CHAPTER 21 The Gilded Rooster

“They’re going to try to wake your dad this afternoon,” Michelle said. She sat across from me at the Gilded Rooster, Red Grove’s only banquet hall. I leaned back in my chair and closed my eyes. My fingers pressed over my lips. Relieved tears streamed down my cheeks. “Is he—” “Breathing on his own? Yes. They’ve just kept him under so he could heal. But it’s time. Dr. Hastings said I could tell you, but he’ll call you later.” “Thank you. I’m so relieved.” Michelle frowned. “We won’t know the neurological damage until he’s awake,” she muttered. “I know.” “Are you sure you want to do this now?” she asked. “If we don’t decide on a menu today, it won’t get done,” I said, poking at my cucumber and tomato salad. It was the first course in our tasting menu. “I made this appointment before Dad’s attack. It just makes sense to keep it.” Michelle nodded. She poked at the salad but didn’t take a bite.

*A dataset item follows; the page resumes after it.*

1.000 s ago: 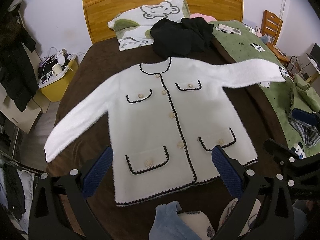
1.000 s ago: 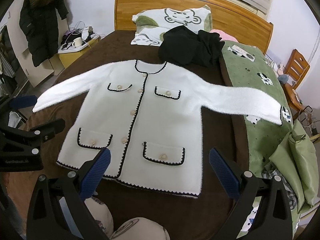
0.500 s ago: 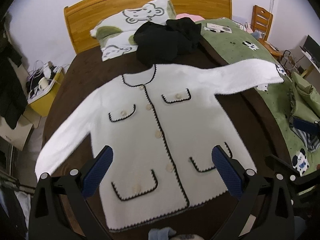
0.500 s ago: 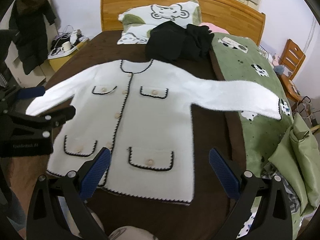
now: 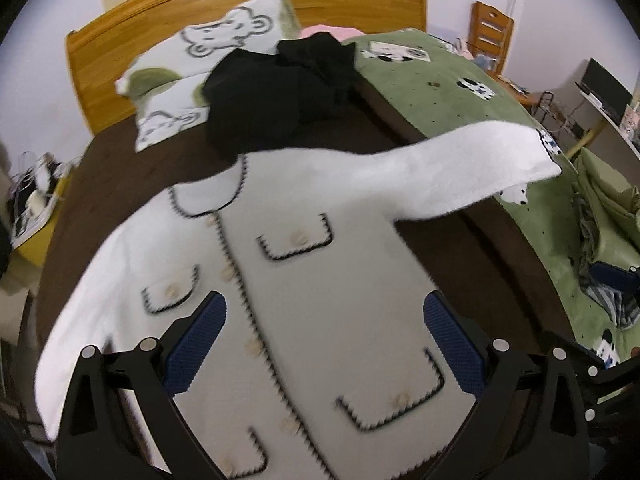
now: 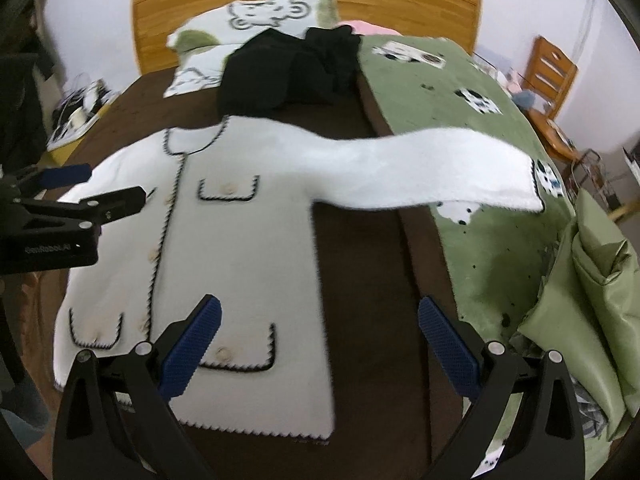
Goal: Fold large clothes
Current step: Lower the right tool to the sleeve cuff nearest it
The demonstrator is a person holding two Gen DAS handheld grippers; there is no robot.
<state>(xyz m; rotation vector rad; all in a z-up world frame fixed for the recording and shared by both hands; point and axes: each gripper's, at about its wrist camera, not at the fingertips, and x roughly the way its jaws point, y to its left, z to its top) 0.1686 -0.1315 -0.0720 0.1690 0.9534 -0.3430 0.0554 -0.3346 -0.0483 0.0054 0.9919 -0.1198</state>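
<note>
A white fuzzy cardigan (image 5: 304, 280) with black scalloped trim, buttons and pockets lies face up and spread flat on the brown bed cover (image 5: 120, 168). It also shows in the right wrist view (image 6: 240, 248). One sleeve (image 6: 440, 172) stretches right onto the green blanket (image 6: 460, 92). The other sleeve (image 5: 76, 320) runs down to the left. My left gripper (image 5: 324, 344) is open and empty above the cardigan's lower front. My right gripper (image 6: 320, 344) is open and empty above the cardigan's right hem edge. The left gripper (image 6: 64, 208) also shows at the left of the right wrist view.
Black clothes (image 5: 280, 92) are piled above the collar, in front of bear-print pillows (image 5: 208, 60) and the wooden headboard (image 5: 248, 8). An olive bag (image 6: 592, 300) lies at the right. A yellow bedside stand (image 5: 32, 208) is on the left, a wooden chair (image 6: 548, 76) at the far right.
Both grippers have moved forward and lower over the cardigan, which now looks larger and closer. Both stay open. The cardigan has not moved.
</note>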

Taking a deep breath as if she wanted to say something, she opened her mouth and paused. I looked at her pointedly. “On the topic of the fast approaching wedding date.” She lowered her voice. “Are you worried Tabetha will kill Logan after what went on with the vampires?” I blinked at her, my fork hovering over my neglected salad. “Seriously? Of course I’m worried, but there’s nothing I can do. I tried to talk to him, but it’s like he’s completely brainwashed. He thinks he’s in love with her.” “But she’s threatened to kill him, Grateful.” “I know.” I pressed my lips together. “Listen, Tabetha requested I turn over my territory by the spring equinox. I doubt she’ll kill him before then. If she does, she’ll lose all of her leverage. I have time. I’ll figure out a way—a spell, or enchantment—to keep him safe.” Michelle chased a tomato around her plate and popped it into her mouth. As she chewed, I got the sense she’d tasted the salad to get out of responding to me. I scooped up a bite and did the same. What could I say? Logan was an adult and

he knew what he was getting himself into. There were limits to what I could do. “This is awful,” she admitted. “The cucumber is mushy and the tomatoes are flavorless.” I shrugged. “The Gilded Rooster is the only reception hall in Red Grove.” Michelle leaned her cheek into her fist and lowered her fork to her plate. “You’ve got a lot going on, Grateful. Maybe …” “Maybe what?” “Maybe you should consider delaying the wedding.” I shook my head. “No. I am not going to let Tabetha ruin this for me. I am getting married to Rick on the spring equinox. The wedding will be beautiful, and let’s face it, none of us will be there for the food.” I set my fork down, and a boy in suspenders and a bow tie swept by and removed our plates. “This place is a barn,” Michelle said. “A literal barn … with folding tables.” She leaned toward me. “You only get to do this once … well, in this lifetime. It should be special.” For a moment, I just stared at her, then I burst into laughter. “Believe me, Michelle, my relationship with Rick is special.” I smiled. “I wanted to have it at Valentine’s, but Logan was booked. And it would be awkward now with everything that’s happened.” The bow-tie boy returned with two plates. “The chicken,” he said, setting the plates down in front of us. “How is this prepared?” Michelle asked. The boy gave a little nod and said quite seriously, “In an oven.” I watched him walk away, my mouth hanging open. Michelle broke into belly laughs, and I joined her. I poked experimentally at the chicken. The rebound of my fork off the meat only made us laugh harder. As our laughter petered out, Michelle rested one hand on mine. She closed her eyes and took a deep breath. When she opened them again, she made a blatant statement of the obvious. “March twentieth is just more than a month away.” With a deep sigh, I slammed my fork down on the table. “You don’t get it, Michelle. I know this isn’t the best time to be married. I know my father might not be able to walk me down the aisle, the food might taste like rubber, and my dress might not fit perfectly. But you don’t understand.” “Make me,” she said, folding her arms across her chest. “This is my life now. It’s not going to stop. There’s never going to be a good time to get married because there will always be a bad guy around every corner.” Michelle shook her head. “It’s true! In my life, the marriage is much more important than the wedding.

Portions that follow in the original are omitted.